A year ago the Guardian sent me to interview Malala in Birmingham, where she still lives, and I asked her why she thought the Taliban felt so threatened by her. At first she laughed. Then she said: “I don’t know, but many people say that they’re afraid of education,. They’re afraid of the campaign we’re doing for girls’ rights.”
But as she continued to speak – her ideas enlarging, in contradiction to my expectation of someone who would already have stock responses to all the obvious questions – she said: “I believe it’s my life and it’s my choice how to live it. The Taliban thinks that everyone should be in and under their control. I am not a slave. I am not their follower … I will use my mind.”
Listening to the interview again, I am more struck than previously by her understanding that the Taliban’s power comes from their ability to terrify those who oppose them. In the last few months Islamic State (Isis) has made it impossible to keep from thinking about how anyone is supposed to stand up to brutality instead of responding with acquiescence or flight. It’s a question to which Malala had to find an answer as a child.
When she was 13, two years before she was shot in the head, a Pakistani journalist asked her if she was frightened of the threats the Taliban directed at her. “Yes,” she said, “but I don’t let anyone see it.” When I put the same question to her, she said: “Fear was spread all over the valley of Swat, but we [she and her father] were not afraid of fear. At nights our hearts were beating fast, but in the morning we were like normal people, and we said we’ll continue our campaign. Our courage was stronger than fear.” She says a thing like that, and there’s no question of doubting her.
In Pakistan, news of the Nobel prize has led to an outpouring of accolades from official figures, led by the prime minister, Nawaz Sharif, who called her “the pride of Pakistan”.

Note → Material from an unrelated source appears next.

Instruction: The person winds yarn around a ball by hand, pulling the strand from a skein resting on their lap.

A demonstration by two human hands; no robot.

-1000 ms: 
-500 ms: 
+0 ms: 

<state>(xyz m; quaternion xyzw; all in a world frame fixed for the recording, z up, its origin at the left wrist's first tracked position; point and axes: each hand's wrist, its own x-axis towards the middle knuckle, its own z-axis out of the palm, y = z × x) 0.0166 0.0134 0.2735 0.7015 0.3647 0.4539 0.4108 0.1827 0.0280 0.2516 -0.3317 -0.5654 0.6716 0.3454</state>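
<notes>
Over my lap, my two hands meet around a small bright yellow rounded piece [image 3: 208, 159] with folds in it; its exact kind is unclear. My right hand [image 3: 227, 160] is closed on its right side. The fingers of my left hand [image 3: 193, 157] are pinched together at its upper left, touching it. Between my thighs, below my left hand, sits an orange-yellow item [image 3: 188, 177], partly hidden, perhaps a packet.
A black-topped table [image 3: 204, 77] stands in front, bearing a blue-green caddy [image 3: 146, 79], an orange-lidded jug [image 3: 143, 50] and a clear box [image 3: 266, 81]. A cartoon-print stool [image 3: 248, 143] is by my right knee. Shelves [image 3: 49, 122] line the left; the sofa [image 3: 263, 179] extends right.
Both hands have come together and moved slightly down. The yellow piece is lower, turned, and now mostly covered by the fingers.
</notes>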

Also among the praise-singers is the director general of Inter-Services Public Relations (ISPR), the public relations wing of the military. All this is as it should be. But officialdom has refrained from commenting on the fact that the pride of Pakistan is unable to return to Pakistan because the Taliban remain too great a threat.
As of June this year, Pakistan’s military has been engaged in an anti-Taliban offensive, during the course of which it captured 10 men who are allegedly members of the group that planned the attack on Malala.
But it’s hard to gauge the success of the operation, and difficult not to think about what Malala said to me about an earlier military operation against the Taliban: “In the military operation they didn’t target the Taliban leaders – they fled. But suppose a Talib went to a shop and asked for a comb – then the shopkeeper would become a [military] target, and be killed. They [the military] are doing nothing to the leaders.”
Malala isn’t the first Pakistani to win a Nobel – that accolade goes to Abdus Salam, joint winner of the 1979 physics prize.
Like Malala, Salam was in exile from Pakistan when the Nobel prize was announced. His was a self-imposed exile in protest at the Bhutto government’s decision to pass a law declaring members of the Ahmadiyya community, to which he belonged, non-Muslims. Salam never returned to live in Pakistan again.
When I listen to Malala talk about her home of Swat, it’s hard not to hope history will turn out differently this time.
It isn’t when she describes Swat as “paradise” that her heartbreak is evident, but later in the interview, when she remembers the river near her house. “I miss that river. It smelled a lot. It was full of garbage. But still, I miss it.”